IMPRIME [-] CERRAR [x]

Huellas N.8, Septiembre 2008

PRIMER PLANO - Meeting de Rimini

«Somos hijos, no números»

Fabrizio Rossi

¿Qué permite que nos mantengamos enteros frente a las ideologías que quieren desfigurar nuestro rostro? De O’Brien a Solženicyn, pasando por Guareschi. El Meeting ha respondido así

¿Quiénes son los protagonistas? El desafío del Meeting ha sido afrontado en muchos de los encuentros, de las exposiciones y de los testimonios; eventos, todos ellos, catalogables en la sección de “cultura”. «Los protagonistas son hombres desconocidos, pero que marcan la diferencia en el mundo», comentó el escritor canadiense Michael O’Brien (¿cómo no pensar en los personajes de sus novelas?). «Gente común y excepcional a la vez, a pesar de que no salgan e la portada de los periódicos», decía Giorgio Vittadini. Personalidades fuertes y enamoradas de la realidad como Giuseppe Tovini (al que se ha dedicado una de las exposiciones más visitadas de la semana). Hombres que, en resumidas cuentas, responden a la provocación del destino.
Porque, como dijo Marco Bersanelli frente a un auditorio repleto de gente, «todos los hombres, por nuestra propia naturaleza, queremos ser protagonistas. El hombre no puede soportar la idea de vivir sin generar nada». O, como subrayaba O’Brien, podemos decir que somos protagonistas porque «somos hijos e hijas, y no cosas». Lo que el escritor define como “el totalitarismo del nuevo materialismo”, en cambio, nos ofrece la ilusión de la autonomía y al final nos deja huérfanos. Esa es la lógica del Anticristo, cuya única pretensión es la de convertirnos en meros números.
Sin ir demasiado lejos, basta pensar en el horror de los campos de concentración nacidos en el seno de las ideologías que «exigen una rendición total del alma», como escribió Aleksandr Solženicyn, otro de los protagonistas de las exposiciones. Pero, como explicó Adriano Dell’Asta, incluso «allí donde trataron de anular radicalmente la libertad, el hombre siguió presente». Esa verdad se encarna en el precioso testimonio de Solženicyn, quien mostró que era posible resistir en los lager, porque –como dice uno de sus personajes– «si le quitáis todo a un hombre, no le queda nada que podáis controlar y vuelve, así, a ser libre». Libre e irreducible, porque al descubrir que no está determinado por las circunstancias o por sus fuerzas, el hombre puede optar por no colaborar con la mentira de la ideología.
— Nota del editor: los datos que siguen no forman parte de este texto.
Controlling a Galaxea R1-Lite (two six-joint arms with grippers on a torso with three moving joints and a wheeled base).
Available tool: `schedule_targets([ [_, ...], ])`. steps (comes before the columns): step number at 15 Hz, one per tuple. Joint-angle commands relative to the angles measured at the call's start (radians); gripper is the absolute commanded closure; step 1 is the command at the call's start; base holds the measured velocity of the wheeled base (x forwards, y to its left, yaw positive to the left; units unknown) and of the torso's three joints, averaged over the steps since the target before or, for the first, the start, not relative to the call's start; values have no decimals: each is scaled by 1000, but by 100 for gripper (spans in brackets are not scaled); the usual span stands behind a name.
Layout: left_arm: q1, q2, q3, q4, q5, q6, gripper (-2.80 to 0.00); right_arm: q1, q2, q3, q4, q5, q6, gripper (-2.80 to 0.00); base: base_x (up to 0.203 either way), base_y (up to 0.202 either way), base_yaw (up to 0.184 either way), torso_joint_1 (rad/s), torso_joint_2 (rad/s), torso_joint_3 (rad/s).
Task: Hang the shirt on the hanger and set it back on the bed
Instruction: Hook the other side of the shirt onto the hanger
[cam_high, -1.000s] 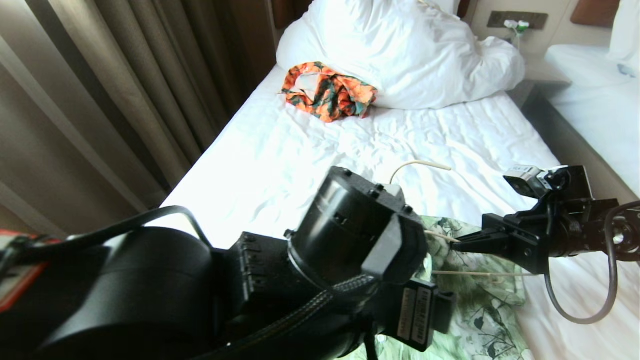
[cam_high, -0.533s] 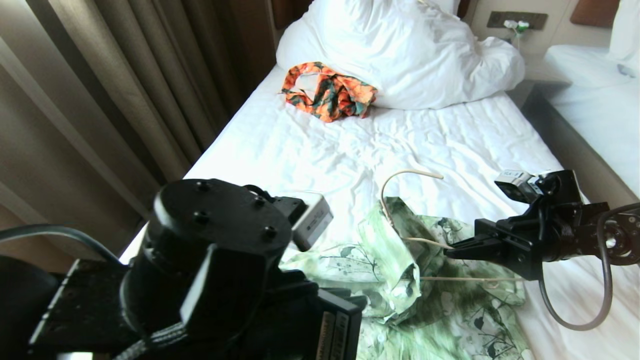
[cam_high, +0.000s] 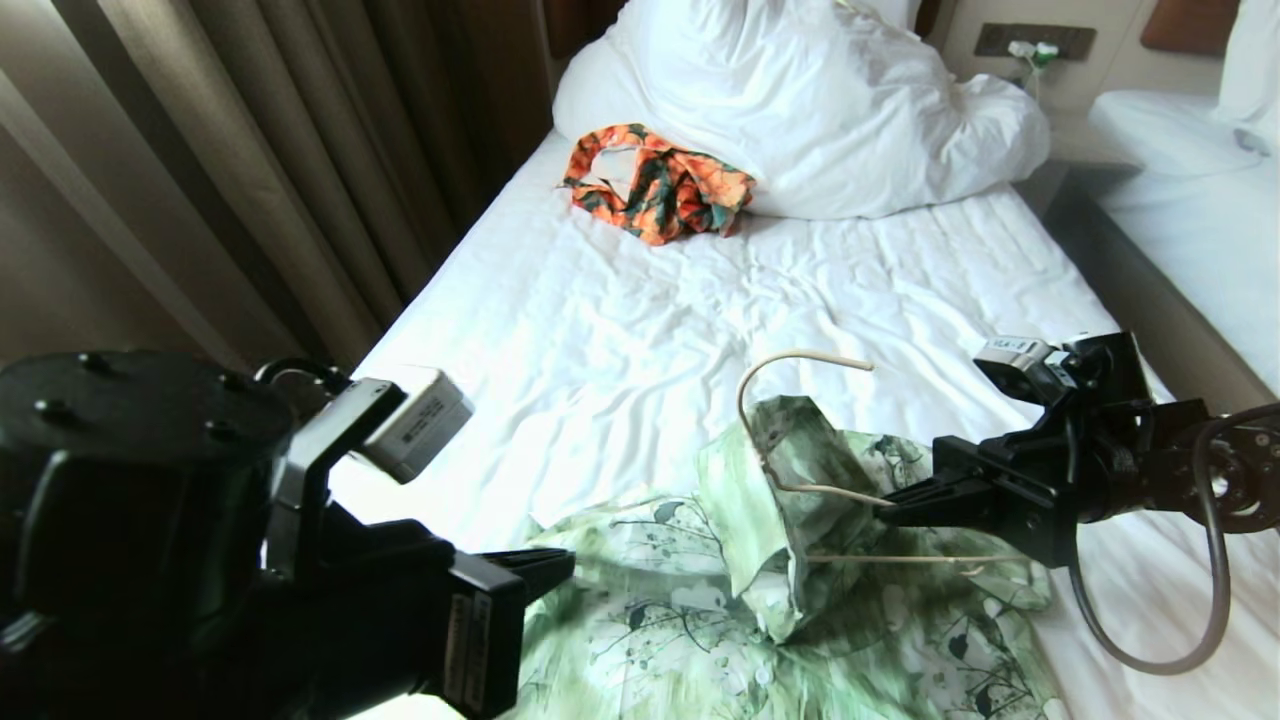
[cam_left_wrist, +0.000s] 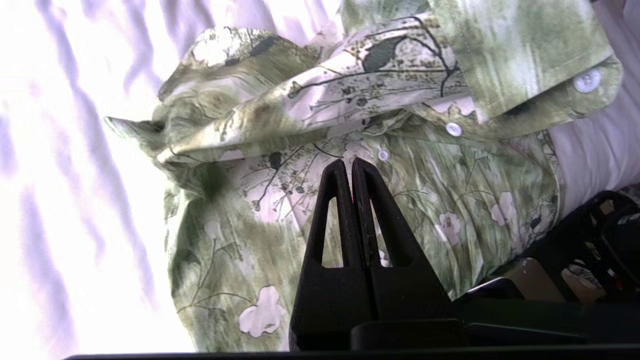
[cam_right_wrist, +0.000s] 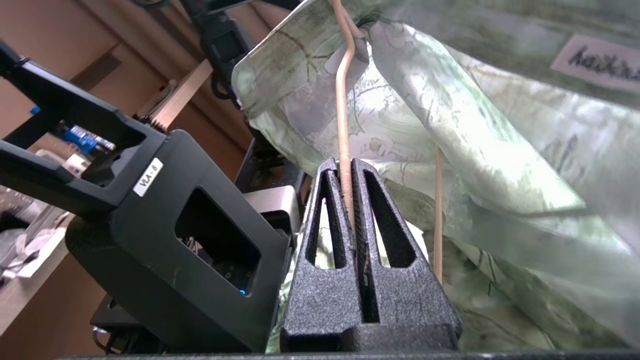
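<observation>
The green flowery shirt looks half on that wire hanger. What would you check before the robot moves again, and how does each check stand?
1. Right gripper clamped on the hanger wire: ok.
2. Hanger hook clear of the shirt: ok, it pokes out at the collar.
3. Left gripper gripping fabric: not ok, shut on nothing, above the button placket.
4. Both shoulders seated on the hanger: cannot tell, fabric bunched.
5. Shirt lying on the bed: ok.

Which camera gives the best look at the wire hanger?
The head view: the hanger shows its hook and both arms going into the shirt. The right wrist view shows only a wire stretch in the right gripper; the left wrist view shows none.
</observation>
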Motion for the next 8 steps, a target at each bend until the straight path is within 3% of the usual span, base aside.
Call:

Esta es la posición humana documentada en la exposición sobre la ocupación soviética en la ciudad de Praga, a la que el pueblo checoslovaco respondió con una resistencia pasiva que desembocó con la muerte de Jan Palach (el estudiante que, como recordó el padre Josef Zveøina, se prendió fuego no porque quisiera morir, sino porque quería que los demás sobrevivieran).
Mientras Solženicyn individuaba la «conciencia religiosa» como «el núcleo más profundo de nuestra vida», a miles de kilómetros de distancia un joven escritor italiano, Giovannino Guareschi, llegaba a la misma intuición. Gracias a esta certeza llegó a imaginarse mientras hablaba con el régimen del que era preso diciéndole (como estaba escrito en los paneles de la exposición sobre su vida): «es muy fácil gobernar al hombre, pero dentro de él hay “otro” sobre el que manda sólo el Señor. Este es tu gran problema, señora Alemania». Esta verdad tan simple choca frontalmente con nuestra pretensión de autonomía. Como ya había dicho don Giussani, es «una lucha que se libra cada día en ese campo de batalla que es la experiencia personal, la de cada uno». Debemos elegir: o pertenecer a algo más grande que nosotros o a nuestros proyectos, que, al final, nos convierten en esclavos del poder. Esclavos como los que siguieron las ideologías revolucionarias del 68 convencidos de que bastaba con cambiar las estructuras sociales para cambiar al hombre. Como ha dicho cuarenta años más tarde Giovanni Cominelli, testigo de primera mano de aquella época, para nosotros «el comunismo era solamente un sustitutivo de la religión». Luego «comprendí que no se trataba de una idea maravillosa realizada de manera imperfecta, sino de una pésima idea llevada a cabo a la perfección».

El periodista irlandés John Waters describió su camino por la “jungla” de la cultura moderna y relató cómo reconoció su dependencia al encontrarse cara a cara con su propia impotencia: «en el abismo en el que me había metido entendí una cosa: no era tan omnipotente como para darme a mí mismo lo que necesitaba.